ハードウェアキーだけでなく、Bluetoothトランスミッターなどもドングルと呼ばれるようになりました

ドングルの意味が拡散したのは、USBが普及しはじめた1990年代後半。当時、キーボードやマウスの接続インターフェイスには、いわゆるPC/AT互換機が「PS/2」、MacやNeXTが「ADB」を採用していましたが、USBの普及に伴い小型の変換アダプタが登場、それもドングルと呼ばれるようになったのです。

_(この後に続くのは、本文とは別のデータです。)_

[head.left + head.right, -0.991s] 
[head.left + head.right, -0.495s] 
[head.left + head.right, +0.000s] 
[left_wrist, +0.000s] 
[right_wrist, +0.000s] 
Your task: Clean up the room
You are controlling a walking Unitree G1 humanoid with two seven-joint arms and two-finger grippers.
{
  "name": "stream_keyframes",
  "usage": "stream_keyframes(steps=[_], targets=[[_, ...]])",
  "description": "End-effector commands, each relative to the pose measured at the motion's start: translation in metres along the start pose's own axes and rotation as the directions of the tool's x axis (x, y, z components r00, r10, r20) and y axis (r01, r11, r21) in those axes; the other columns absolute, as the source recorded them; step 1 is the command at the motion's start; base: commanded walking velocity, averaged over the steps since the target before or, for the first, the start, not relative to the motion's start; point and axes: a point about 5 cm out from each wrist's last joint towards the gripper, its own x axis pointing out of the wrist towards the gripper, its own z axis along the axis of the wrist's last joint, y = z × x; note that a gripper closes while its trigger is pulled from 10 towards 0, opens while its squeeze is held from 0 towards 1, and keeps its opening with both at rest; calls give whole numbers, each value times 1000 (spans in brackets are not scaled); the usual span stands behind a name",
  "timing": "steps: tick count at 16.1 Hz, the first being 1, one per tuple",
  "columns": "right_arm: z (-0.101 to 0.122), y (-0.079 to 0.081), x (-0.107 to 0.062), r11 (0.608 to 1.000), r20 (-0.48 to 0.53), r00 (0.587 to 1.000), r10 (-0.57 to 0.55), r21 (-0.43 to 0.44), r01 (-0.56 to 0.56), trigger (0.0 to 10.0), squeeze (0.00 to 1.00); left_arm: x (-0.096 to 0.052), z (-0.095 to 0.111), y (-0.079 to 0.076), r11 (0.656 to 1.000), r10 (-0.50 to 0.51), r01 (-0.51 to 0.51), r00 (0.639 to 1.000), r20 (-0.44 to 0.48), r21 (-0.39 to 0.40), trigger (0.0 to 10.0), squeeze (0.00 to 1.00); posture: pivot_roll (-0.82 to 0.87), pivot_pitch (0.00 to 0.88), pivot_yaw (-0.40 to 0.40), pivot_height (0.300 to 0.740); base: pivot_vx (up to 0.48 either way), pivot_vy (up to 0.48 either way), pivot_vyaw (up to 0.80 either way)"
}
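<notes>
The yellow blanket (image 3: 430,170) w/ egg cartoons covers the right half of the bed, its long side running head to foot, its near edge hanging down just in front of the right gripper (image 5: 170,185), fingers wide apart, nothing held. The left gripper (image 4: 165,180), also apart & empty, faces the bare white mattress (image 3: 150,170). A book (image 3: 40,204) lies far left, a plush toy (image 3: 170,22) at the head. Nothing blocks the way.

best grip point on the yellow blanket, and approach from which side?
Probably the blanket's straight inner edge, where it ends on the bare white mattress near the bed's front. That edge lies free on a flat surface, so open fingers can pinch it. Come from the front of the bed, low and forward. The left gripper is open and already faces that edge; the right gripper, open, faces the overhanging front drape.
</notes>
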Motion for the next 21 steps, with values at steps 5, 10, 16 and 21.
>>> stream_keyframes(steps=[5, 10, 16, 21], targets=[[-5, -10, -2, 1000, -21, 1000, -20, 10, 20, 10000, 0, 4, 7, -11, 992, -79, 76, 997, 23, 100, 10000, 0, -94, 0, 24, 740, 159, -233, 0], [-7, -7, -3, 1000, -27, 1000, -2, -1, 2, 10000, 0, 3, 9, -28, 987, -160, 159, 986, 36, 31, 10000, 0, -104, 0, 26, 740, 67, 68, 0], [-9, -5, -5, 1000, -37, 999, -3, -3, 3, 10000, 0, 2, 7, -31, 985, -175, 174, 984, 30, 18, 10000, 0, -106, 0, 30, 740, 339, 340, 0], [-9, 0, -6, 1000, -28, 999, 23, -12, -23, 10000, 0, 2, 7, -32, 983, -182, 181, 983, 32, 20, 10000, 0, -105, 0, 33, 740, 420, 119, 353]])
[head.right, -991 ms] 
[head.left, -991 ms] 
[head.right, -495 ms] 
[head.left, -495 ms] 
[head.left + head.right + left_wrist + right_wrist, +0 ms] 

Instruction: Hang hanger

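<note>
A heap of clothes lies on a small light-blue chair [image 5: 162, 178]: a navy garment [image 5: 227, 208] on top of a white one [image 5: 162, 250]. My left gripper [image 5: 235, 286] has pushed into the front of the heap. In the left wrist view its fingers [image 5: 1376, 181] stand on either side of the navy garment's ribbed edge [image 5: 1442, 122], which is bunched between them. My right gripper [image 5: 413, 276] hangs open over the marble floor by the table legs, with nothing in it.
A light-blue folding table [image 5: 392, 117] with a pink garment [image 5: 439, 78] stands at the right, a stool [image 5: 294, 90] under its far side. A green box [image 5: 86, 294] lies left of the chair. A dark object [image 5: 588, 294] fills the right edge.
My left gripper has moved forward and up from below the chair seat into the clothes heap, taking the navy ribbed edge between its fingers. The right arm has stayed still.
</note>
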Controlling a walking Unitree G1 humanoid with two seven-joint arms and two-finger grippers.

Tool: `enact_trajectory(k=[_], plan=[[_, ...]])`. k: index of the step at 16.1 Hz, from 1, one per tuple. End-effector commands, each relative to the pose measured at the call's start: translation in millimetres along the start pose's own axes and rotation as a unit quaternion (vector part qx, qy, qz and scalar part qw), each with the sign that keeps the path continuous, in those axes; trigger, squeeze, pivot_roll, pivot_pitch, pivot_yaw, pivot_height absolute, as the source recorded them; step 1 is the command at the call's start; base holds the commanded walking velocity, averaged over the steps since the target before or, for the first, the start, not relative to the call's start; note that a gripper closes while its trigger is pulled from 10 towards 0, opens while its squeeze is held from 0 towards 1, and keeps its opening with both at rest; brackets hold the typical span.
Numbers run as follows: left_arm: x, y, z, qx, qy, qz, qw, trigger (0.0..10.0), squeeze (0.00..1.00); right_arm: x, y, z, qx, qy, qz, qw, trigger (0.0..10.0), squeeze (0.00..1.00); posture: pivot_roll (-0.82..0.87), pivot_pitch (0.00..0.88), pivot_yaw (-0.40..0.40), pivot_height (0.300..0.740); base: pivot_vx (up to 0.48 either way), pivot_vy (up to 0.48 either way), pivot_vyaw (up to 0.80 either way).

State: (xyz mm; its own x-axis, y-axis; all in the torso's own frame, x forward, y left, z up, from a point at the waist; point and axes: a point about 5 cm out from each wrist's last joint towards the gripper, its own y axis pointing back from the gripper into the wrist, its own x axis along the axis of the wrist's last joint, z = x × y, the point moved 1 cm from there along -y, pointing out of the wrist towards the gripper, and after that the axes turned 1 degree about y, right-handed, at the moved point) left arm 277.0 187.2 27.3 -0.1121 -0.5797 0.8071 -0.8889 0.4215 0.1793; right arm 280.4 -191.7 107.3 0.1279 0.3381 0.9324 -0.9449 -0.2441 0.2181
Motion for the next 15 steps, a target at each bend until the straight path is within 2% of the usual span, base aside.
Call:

そしてUSBが一般化して製造コストが低下すると、ドングルの用途は拡大します。現在では小型BluetoothトランスミッターやUSBモデム(セルラー回線接続機器)のほか、Google ChromeやFire TV StickのようなHDMI接続のガジェットにもドングルという言葉が使われています。

ところで、ドングルという言葉の初出は不明です。1970年代後半に登場した8bitパソコン「Commodore PET 2001」で最初に使われたとか、Dangle(ぶら下がる)が変形したものという説がありますが、さて。真相は藪の中です。